◆ The problem:
In the entries below, count the lines that contain the word "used" and give only that number.

◆ Supplied data:
......

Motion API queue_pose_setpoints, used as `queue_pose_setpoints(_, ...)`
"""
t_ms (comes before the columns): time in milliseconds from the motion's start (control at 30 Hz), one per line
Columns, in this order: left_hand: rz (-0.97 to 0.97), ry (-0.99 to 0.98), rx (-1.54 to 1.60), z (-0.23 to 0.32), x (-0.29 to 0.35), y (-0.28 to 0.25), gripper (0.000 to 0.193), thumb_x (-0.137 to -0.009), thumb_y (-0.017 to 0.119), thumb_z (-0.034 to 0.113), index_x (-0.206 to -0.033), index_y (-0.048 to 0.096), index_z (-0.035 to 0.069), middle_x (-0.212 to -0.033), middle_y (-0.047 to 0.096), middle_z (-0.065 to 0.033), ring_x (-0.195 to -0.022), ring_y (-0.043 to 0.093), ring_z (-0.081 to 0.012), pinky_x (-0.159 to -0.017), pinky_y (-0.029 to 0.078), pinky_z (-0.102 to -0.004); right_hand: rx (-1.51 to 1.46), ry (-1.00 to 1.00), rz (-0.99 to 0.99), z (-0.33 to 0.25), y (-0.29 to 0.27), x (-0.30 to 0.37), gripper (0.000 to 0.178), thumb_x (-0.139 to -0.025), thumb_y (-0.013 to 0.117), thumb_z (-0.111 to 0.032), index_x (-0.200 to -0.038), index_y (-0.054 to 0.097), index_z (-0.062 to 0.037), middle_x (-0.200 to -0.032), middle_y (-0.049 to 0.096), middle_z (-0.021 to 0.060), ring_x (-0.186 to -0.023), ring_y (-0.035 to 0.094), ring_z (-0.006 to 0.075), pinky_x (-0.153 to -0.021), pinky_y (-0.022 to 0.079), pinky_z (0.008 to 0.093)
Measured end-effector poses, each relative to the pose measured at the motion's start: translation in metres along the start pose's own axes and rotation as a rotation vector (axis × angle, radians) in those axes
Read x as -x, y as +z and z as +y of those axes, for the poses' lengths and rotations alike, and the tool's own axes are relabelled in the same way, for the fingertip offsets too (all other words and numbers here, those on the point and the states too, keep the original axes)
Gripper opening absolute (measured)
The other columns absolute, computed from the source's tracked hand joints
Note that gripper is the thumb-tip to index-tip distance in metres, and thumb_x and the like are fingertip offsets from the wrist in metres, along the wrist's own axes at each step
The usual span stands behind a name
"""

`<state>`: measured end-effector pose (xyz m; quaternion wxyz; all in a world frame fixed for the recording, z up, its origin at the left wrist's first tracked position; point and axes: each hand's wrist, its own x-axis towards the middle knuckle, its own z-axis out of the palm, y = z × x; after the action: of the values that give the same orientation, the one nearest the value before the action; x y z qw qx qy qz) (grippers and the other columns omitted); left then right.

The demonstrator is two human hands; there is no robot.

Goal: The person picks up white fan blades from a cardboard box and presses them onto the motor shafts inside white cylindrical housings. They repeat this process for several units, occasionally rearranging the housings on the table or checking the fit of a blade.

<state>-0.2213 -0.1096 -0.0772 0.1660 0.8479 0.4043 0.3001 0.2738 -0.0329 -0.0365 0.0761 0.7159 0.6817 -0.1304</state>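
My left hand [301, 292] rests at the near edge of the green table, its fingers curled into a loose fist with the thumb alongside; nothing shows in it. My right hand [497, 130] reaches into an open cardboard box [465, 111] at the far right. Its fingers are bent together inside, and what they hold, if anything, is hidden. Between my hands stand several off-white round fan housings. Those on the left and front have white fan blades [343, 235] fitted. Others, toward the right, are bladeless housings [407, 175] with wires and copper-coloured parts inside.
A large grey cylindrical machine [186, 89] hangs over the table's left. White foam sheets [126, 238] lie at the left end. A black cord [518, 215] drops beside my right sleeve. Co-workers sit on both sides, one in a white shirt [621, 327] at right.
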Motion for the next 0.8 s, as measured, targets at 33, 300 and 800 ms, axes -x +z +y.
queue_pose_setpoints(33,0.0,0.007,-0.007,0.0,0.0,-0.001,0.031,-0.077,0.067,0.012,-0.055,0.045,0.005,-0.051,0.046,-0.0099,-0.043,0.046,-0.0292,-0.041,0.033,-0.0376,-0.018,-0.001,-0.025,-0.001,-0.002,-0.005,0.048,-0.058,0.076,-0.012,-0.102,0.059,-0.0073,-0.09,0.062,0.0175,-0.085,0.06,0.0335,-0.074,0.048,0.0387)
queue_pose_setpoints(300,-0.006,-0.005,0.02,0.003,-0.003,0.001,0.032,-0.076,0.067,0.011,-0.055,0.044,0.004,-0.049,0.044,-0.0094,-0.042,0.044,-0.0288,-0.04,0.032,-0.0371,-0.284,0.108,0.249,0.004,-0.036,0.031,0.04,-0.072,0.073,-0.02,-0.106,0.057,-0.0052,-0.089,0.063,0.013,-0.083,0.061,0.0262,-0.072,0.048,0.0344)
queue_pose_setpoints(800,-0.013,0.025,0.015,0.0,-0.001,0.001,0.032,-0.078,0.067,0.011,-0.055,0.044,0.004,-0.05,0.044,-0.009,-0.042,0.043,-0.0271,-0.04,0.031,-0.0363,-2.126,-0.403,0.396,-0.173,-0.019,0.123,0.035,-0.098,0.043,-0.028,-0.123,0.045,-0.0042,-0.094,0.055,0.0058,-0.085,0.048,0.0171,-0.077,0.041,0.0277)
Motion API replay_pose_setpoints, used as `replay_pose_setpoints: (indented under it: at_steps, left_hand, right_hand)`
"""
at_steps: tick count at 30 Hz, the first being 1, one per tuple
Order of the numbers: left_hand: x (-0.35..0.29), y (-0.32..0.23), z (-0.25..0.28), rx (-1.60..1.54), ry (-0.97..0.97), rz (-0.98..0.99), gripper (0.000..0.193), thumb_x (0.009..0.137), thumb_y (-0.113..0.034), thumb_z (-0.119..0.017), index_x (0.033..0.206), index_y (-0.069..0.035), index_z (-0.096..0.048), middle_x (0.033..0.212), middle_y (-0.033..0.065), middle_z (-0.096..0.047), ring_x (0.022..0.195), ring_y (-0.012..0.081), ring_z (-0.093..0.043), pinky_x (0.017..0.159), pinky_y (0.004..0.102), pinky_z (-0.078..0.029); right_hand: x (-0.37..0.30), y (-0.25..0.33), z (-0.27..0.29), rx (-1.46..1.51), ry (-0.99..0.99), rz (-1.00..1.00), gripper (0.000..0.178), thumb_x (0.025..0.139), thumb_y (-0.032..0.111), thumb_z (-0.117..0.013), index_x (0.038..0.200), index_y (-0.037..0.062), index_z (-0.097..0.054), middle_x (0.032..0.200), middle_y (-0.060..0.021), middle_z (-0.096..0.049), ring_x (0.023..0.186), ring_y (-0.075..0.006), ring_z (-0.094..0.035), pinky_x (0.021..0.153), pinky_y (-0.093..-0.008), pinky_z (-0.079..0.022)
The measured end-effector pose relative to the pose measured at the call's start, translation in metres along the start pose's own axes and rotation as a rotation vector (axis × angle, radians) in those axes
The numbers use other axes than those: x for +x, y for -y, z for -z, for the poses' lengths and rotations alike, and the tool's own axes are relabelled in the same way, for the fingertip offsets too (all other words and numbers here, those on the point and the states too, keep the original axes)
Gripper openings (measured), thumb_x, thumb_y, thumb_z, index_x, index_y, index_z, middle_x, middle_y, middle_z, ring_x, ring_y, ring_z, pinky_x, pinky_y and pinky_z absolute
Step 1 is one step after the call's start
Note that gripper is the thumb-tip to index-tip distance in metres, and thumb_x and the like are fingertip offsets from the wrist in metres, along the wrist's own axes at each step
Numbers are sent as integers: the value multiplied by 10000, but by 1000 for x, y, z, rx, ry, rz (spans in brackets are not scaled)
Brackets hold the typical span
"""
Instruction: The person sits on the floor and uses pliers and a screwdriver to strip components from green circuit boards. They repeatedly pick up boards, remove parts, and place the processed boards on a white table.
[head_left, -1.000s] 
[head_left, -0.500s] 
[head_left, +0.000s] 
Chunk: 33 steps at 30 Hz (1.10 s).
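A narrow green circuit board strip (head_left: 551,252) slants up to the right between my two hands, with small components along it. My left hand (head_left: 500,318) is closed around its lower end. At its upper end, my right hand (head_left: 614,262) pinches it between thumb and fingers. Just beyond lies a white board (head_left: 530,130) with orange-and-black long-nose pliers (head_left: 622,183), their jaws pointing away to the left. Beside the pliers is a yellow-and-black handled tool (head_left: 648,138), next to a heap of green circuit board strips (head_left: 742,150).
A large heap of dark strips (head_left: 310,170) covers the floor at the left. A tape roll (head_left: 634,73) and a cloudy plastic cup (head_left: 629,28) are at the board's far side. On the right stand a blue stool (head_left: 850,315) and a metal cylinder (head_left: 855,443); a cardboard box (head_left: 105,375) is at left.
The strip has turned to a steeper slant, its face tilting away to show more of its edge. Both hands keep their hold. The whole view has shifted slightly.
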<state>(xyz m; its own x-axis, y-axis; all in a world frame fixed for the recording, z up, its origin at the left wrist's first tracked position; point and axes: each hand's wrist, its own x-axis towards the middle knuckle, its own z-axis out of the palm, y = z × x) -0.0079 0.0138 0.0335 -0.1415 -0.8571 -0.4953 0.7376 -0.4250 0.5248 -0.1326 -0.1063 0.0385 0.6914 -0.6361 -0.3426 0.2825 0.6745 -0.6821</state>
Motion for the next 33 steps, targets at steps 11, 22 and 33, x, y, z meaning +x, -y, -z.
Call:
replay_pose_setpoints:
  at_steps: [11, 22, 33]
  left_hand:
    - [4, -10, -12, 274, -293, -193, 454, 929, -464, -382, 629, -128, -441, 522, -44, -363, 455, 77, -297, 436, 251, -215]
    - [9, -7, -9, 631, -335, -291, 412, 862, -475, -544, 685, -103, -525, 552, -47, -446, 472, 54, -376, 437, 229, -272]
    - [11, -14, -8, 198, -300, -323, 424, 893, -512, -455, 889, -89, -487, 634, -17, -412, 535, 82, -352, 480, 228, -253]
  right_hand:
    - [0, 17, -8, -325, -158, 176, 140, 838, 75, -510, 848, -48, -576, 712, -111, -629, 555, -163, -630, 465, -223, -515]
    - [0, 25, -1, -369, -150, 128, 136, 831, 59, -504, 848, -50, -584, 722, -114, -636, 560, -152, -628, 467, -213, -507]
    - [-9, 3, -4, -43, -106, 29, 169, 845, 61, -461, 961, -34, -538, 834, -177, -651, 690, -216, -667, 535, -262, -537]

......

◆ Written response:
2